Ну он, конечно, посмеялся, поскольку был пьян, да и что ему оставалось? Заплакать на глазах у дружков? Нет, конечно. Но в душе перепугался до смерти, и с тех пор в самолет ни ногой. Все летают, а он один — то на поезде, то на пароходе, то на машине. Когда как, в общем. А главное, что самолетов избегал любых: от модельных до музейных. Пришел он как-то в гости к друзьям в новую квартиру. Те ему всё показывают, рассказывают. Дошло дело до детской комнаты. А она тем интересна, что там не четыре угла, а вроде как пять. Он и спрашивает, а почему пять углов-то. А они ему говорят, что вот так архитектором задумано было. А главное, добавляют со смехом, что сын их шестилетний называет комнату из-за этого лишнего угла самолетом. Наш герой, как услышал это, чуть не умер от страха. Вылетел оттуда пулей. Причем на пороге споткнулся о порог и разбил большой палец ноги. Так сильно разбил, что ноготь напополам треснул, а сам палец сгибаться перестал. Однако назвать это сильным увечьем он не мог и потому по-прежнему считал, что мрачное пророчество ждет своего часа. А спустя пару месяцев разбилась в автокатастрофе его жена. А еще через полгода сына в армии деды до смерти зачморили. И остался наш герой без семьи, зато с пророчеством насчет самолетов. И так ему тошно стало, так невыносимо ждать еще какой-то беды, когда и так вся жизнь — сплошная беда, что он назло пошел в парк аттракционов, где его приятель служил. Нарезался до поросячьего визга, залез в аттракционный самолет и попросил приятеля прокатить его — будь что будет. Ну и в полете карабин на поясе расстегнулся, потому что наш герой по пьяной лавочке его не до конца защелкнул. И, в общем, наш герой выпал. При падении зацепился ногой за механизм, и ее оторвало на фиг. Вот и все.

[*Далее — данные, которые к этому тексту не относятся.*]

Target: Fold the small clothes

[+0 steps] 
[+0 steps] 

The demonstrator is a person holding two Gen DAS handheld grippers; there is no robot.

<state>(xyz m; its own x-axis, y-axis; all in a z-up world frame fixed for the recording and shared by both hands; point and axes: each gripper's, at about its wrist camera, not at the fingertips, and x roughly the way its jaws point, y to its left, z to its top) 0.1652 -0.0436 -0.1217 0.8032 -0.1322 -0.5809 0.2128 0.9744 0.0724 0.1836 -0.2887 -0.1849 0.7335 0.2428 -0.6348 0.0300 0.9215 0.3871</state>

Глебов слушал историю с возрастающим интересом, поскольку вначале не верил, что попутчик может рассказать что-то дельное. Главным же потрясением для Егора оказалось полное отсутствие какой-либо морали или хотя бы внятной идеи рассказа об одноногом бухгалтере. Можно было бы сказать, что пророчество все-таки сбылось, но, с другой-то стороны, сбылось как-то странно, ибо герой сам его и спровоцировал. Кроме того, ужас пророчества просто мерк по сравнению с остальными трагедиями в семье героя, так что можно было бы сказать, что он зря его боялся. И вообще все было как-то непонятно.